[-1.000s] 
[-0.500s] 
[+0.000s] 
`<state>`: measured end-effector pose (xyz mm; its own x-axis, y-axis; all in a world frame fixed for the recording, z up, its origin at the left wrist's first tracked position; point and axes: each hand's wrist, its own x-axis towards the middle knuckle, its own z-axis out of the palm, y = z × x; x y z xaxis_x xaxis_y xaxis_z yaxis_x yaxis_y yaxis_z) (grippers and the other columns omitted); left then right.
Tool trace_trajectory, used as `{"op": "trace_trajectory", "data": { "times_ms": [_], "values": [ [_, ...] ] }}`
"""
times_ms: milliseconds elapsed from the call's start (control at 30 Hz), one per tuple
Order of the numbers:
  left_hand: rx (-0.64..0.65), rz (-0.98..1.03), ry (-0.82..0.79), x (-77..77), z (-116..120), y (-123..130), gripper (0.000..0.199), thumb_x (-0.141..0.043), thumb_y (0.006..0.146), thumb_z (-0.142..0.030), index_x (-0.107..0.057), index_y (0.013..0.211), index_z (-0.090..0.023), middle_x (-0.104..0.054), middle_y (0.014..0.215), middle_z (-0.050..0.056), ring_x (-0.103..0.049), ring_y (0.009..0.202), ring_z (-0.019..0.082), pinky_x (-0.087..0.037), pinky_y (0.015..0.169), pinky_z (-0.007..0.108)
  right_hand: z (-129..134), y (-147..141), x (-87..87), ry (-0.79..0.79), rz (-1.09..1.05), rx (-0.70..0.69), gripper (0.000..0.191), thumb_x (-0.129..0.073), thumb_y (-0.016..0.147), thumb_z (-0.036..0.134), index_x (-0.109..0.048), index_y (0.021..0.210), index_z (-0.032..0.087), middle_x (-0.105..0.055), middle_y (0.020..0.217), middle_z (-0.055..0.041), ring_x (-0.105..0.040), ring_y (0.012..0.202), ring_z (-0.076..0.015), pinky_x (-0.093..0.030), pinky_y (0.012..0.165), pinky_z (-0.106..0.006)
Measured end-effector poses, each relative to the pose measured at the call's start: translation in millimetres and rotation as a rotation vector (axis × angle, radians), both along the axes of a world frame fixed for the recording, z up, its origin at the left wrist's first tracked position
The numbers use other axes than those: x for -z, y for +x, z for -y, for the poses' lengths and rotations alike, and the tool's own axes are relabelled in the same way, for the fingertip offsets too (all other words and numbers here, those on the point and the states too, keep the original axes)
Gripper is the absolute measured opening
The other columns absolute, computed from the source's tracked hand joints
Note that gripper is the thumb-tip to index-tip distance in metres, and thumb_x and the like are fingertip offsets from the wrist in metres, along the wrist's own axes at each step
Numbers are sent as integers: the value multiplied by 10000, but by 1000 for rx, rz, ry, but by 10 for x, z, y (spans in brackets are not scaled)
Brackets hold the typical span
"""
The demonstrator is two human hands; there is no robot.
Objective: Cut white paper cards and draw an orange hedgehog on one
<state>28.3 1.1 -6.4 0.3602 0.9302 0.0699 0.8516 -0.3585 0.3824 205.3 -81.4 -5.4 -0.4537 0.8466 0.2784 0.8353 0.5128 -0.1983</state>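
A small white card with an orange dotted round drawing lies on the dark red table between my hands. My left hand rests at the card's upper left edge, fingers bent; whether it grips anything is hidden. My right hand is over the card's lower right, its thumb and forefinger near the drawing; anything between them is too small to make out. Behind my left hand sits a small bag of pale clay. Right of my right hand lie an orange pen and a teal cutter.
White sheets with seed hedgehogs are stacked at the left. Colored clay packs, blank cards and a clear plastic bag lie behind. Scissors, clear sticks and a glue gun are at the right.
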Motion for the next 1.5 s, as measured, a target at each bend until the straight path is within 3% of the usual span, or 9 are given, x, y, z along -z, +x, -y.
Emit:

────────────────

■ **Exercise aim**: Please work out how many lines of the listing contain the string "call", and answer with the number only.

■ **Response box**: 2